DATA PROVIDED:
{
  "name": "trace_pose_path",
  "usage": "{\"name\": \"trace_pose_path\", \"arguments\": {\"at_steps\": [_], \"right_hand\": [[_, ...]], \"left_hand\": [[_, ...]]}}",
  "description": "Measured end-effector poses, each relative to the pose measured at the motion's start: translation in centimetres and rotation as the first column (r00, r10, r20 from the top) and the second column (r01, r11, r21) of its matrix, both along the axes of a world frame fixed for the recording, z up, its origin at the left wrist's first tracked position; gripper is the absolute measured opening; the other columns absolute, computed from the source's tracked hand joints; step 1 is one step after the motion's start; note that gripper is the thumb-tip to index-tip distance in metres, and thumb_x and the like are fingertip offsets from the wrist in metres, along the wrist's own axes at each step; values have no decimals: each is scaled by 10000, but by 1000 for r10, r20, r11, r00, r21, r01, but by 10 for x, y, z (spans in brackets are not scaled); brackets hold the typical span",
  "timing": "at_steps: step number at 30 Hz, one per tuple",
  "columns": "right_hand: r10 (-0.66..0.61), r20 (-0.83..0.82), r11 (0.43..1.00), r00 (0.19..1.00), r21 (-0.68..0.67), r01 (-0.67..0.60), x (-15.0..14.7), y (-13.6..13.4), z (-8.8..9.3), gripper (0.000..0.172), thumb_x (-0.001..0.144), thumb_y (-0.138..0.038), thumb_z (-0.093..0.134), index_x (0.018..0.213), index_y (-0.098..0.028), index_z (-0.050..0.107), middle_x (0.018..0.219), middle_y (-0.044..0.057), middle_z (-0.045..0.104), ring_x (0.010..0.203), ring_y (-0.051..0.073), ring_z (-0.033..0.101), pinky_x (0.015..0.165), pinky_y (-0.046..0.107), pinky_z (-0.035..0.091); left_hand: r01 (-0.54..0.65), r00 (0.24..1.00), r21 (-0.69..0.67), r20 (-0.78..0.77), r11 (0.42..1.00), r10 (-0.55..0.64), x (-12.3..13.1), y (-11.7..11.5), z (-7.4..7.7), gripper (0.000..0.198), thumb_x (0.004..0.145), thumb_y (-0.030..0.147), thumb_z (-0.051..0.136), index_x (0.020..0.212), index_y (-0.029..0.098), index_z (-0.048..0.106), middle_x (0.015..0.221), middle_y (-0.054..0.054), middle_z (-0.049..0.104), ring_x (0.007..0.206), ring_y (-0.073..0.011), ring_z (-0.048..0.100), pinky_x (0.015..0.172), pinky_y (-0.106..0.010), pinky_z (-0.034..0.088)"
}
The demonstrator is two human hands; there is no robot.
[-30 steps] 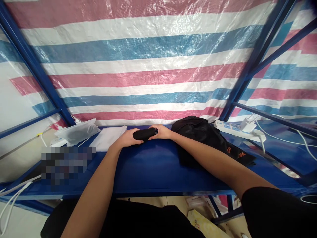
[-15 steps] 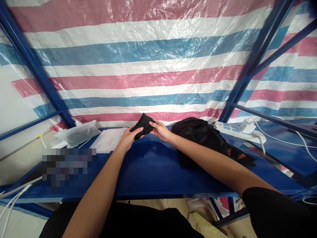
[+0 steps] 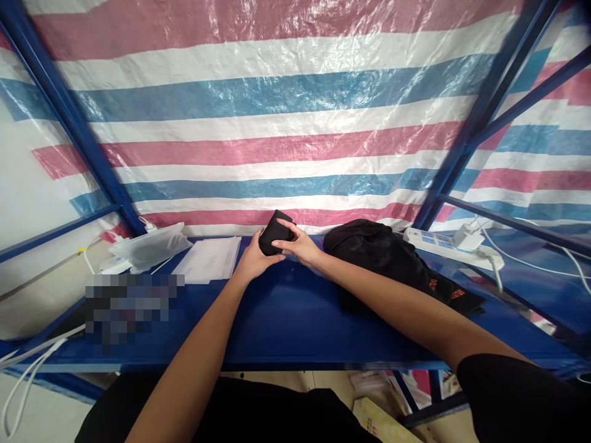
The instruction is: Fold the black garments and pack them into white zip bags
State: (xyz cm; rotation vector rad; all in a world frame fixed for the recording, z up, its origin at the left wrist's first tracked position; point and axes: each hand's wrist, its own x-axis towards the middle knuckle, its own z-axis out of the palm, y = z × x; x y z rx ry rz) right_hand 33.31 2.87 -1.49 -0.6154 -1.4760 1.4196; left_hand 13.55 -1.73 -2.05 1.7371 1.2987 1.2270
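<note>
We see the blue tabletop (image 3: 286, 320) cross the lower middle of the frame, its front edge just above the wearer's lap and its back edge meeting the striped sheet (image 3: 277, 147). Between the white papers (image 3: 210, 258) at centre left and the black fabric bundle (image 3: 373, 252) at centre right, a broad stretch of blue surface runs forward to that front edge; blue frame posts rise at the left and right of the frame. Near the middle of the frame, in front of the sheet's lowest pink stripe, we find the small black item (image 3: 269, 235), matt and dark, with a blocky outline and fairly straight sides, partly covered by fingers. Its long axis seems to run from lower left to upper right, steeply, one end towards the top of the frame and the other towards the wearer; we cannot tell which end is its front. The left hand (image 3: 253, 258) cups its lower left side, thumb spread beneath, while the right hand (image 3: 302, 246), partly closed, has its fingers and thumb against the right side.
</note>
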Motion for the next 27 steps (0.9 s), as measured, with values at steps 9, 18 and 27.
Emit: {"name": "trace_pose_path", "arguments": {"at_steps": [9,18,27], "right_hand": [[-161,25,985,987,-51,162,14,19,-10,911,656,-276,991,1477,-349,602,1226,32,733,1027,227,762,836,347,699],[-132,37,989,991,-66,135,15,25,-16,895,693,-274,971,1489,-372,573,1293,51,708,1029,239,760,771,370,723],[-129,3,990,992,-64,129,17,24,-16,885,721,-300,940,1516,-386,560,1222,41,696,1077,275,761,872,491,722]], "left_hand": [[-328,682,390,-533,860,501,-53,-7,25,468,1097,484,452,1238,189,787,1420,-191,694,1386,-410,575,1207,-556,419],[-633,447,109,-757,767,477,-112,4,7,353,901,386,647,1132,160,788,1290,-282,735,1240,-463,677,992,-552,553],[-679,435,186,-677,710,593,-104,-3,25,347,1010,278,539,1287,171,720,1148,-252,778,1062,-434,746,901,-529,563]]}}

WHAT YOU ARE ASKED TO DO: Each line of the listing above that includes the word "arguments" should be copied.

THE COMPLETED TASK:
  "usage": "{\"name\": \"trace_pose_path\", \"arguments\": {\"at_steps\": [_], \"right_hand\": [[_, ...]], \"left_hand\": [[_, ...]]}}",
Emit: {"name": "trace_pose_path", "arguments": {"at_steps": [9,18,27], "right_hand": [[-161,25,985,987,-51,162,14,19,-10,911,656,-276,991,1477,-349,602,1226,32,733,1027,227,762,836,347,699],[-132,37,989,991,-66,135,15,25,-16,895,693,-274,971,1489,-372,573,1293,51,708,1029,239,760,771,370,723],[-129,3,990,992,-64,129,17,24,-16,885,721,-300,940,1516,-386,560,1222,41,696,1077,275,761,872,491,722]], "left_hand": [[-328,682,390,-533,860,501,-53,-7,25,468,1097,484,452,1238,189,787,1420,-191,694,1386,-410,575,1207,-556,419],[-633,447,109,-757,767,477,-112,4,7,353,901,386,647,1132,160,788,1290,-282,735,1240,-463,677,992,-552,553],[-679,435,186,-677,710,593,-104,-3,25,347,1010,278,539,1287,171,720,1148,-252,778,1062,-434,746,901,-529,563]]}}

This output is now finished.